No entender dos responsáveis da consultora Roland Berger, que elaborou o ‘Plano Estratégico de Turismo para Região de Lisboa 2020-2024’, há uma “dependência do crescimento do turismo na região de Lisboa de uma capacidade aeroportuária elevada”, ou seja, a capital está “dependente da operacionalidade do novo aeroporto do Montijo”.
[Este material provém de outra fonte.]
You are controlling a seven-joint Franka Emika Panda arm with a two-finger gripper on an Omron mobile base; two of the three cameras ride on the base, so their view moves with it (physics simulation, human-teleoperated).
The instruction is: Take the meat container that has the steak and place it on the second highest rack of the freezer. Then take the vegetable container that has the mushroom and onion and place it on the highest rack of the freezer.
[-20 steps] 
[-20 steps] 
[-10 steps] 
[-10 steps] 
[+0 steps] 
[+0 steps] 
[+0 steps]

O destino turístico de Lisboa continua a ser periférico no contexto europeu e extremamente dependente do avião, o mesmo é dizer do aeroporto Humberto Delgado.

 

Segundo o ‘Plano Estratégico para o Turismo de Lisboa da Região de Lisboa’, apresentado publicamente ontem, dia 10 de fevereiro, no Palácio Nacional da Ajuda, 95% das chegadas de turistas a Lisboa são feitas por via aérea, sendo os restantes 5% efetuados por automóvel.

 

É uma realidade bastante diferente do que ocorre em Barcelona – 83% de turistas por avião, 9% por comboio, 4% por automóvel e 5%para outros meios de transporte – ou em Berlim – 59% de avião, 12% de comboio, 20% de automóvel e 12% para outros meios de transporte.

 

É também diferente da realidade que ocorre na média internacional: 57% de avião, 2% de comboio, 37% de automóvel e 4% de outros meios de transporte.

 

Aliás, Lisboa tem também uma distância média de 2.287 quilómetros em relação às restantes capitais da União europeia. Mais uma vez uma realidade diferente face a Roma (1.252 quilómetros de distância média às capitais da UE) ou a Berlim (1.004 quilómetros de distância média).

 

Por isso, a capacidade do aeroporto de Lisboa em termos de passageiros condiciona o crescimento do turismo na região da capital, de acordo com este documento elaborado pela consultora Roland Berger.

 

No entender destes responsáveis, há uma “dependência do crescimento do turismo na região de Lisboa de uma capacidade aeroportuária elevada”, ou seja, a capital está “dependente da operacionalidade do novo aeroporto do Montijo”.